▸ **ACTIVITY**: Return the lines below that contain "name".

▸ **DATA BELOW**:
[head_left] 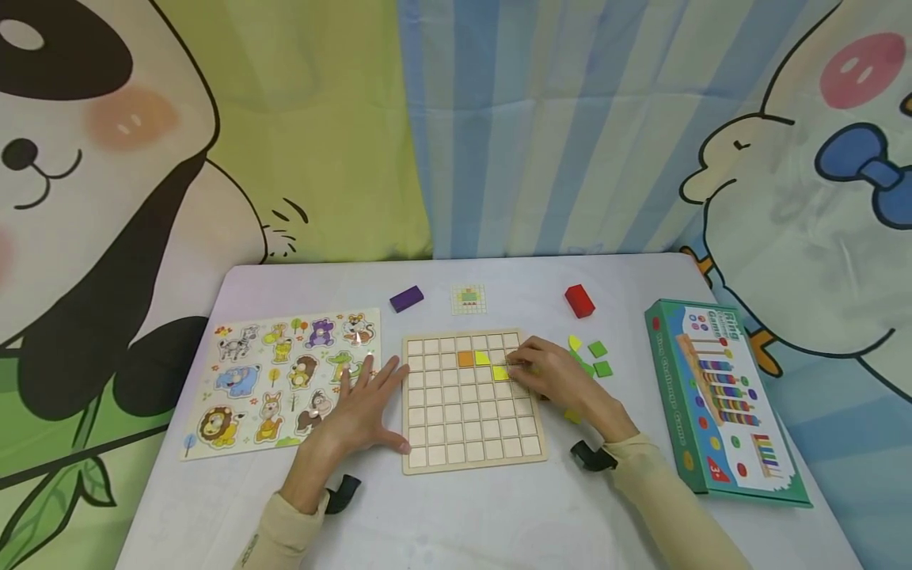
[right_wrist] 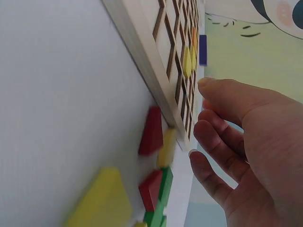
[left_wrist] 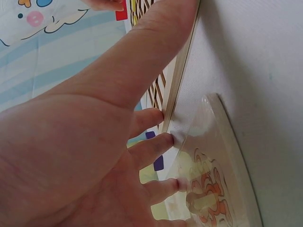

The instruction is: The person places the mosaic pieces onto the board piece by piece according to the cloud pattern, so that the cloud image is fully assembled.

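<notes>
A wooden grid board (head_left: 456,469) lies on the white table. In its upper rows sit an orange tile (head_left: 465,359) and two yellow tiles, one beside the orange (head_left: 482,358) and one lower right (head_left: 501,373). My left hand (head_left: 362,413) is spread, with its thumb at the board's left edge and other fingertips near the animal puzzle (head_left: 335,445). Over the board's upper right side, my right hand (head_left: 552,372) has its fingers bent and thumb near the index finger (right_wrist: 227,94). Whether a small tile is between those fingertips is hidden.
Loose green tiles (head_left: 603,369) and other small colored pieces lie right of the board, among them red pieces (right_wrist: 151,132). Behind the board are a purple block (head_left: 407,298), a small pattern card (head_left: 468,299) and a red block (head_left: 580,301). A green toy box (head_left: 734,404) lies far right.
</notes>
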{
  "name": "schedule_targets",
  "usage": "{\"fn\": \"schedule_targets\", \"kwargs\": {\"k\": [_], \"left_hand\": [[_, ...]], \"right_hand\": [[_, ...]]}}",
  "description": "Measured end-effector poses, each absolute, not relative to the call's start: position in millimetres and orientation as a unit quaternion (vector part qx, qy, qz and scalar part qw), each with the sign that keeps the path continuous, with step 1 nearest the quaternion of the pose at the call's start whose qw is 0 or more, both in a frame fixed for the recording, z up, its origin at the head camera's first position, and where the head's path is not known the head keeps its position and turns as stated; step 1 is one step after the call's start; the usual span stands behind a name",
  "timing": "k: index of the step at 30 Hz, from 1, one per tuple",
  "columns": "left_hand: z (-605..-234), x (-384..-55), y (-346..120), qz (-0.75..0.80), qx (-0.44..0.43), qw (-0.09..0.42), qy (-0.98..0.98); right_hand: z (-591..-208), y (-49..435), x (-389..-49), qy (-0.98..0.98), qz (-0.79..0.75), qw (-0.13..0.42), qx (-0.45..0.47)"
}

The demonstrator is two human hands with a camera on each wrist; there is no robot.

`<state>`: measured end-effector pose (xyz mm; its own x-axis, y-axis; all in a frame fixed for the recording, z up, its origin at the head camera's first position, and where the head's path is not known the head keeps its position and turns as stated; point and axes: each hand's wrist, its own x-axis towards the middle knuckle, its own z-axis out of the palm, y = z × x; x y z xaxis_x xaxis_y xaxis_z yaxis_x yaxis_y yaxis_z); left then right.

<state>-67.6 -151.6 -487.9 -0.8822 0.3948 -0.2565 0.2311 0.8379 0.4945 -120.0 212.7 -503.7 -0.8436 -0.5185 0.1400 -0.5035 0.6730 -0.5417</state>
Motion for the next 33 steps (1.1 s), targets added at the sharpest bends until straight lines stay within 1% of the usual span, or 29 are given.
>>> {"fn": "schedule_targets", "kwargs": {"k": [7,10,18,27,33], "left_hand": [[-487.8,-66.0,-150.8,0.228,0.169,0.18,0.942],[-486.8,-66.1,-150.8,0.23,0.169,0.184,0.941],[-485.2,-68.7,-153.2,0.23,0.165,0.188,0.941],[-482.2,-69.6,-154.3,0.233,0.166,0.182,0.941],[-484.2,-69.4,-153.0,0.234,0.171,0.182,0.94]], "right_hand": [[-495.7,243.4,-123.6,0.908,-0.3,-0.067,-0.284],[-488.2,258.4,-123.9,0.914,-0.295,-0.087,-0.265],[-474.4,296.2,-117.0,0.938,-0.268,-0.1,-0.193],[-478.5,321.6,-101.2,0.939,-0.254,-0.121,-0.197],[-483.2,326.1,-89.5,0.947,-0.245,-0.104,-0.181]]}}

▸ **OUTPUT FOR THIS EXERCISE**:
  "name": "schedule_targets",
  "description": "Measured end-effector poses, each absolute, not relative to the call's start: position in millimetres and orientation as a unit quaternion (vector part qx, qy, qz and scalar part qw), each with the sign that keeps the path continuous, with step 1 nearest the quaternion of the pose at the call's start whose qw is 0 or more, both in a frame fixed for the recording, z up, its origin at the head camera's first position, and where the head's path is not known the head keeps its position and turns as stated; step 1 is one step after the call's start; the usual span stands behind a name",

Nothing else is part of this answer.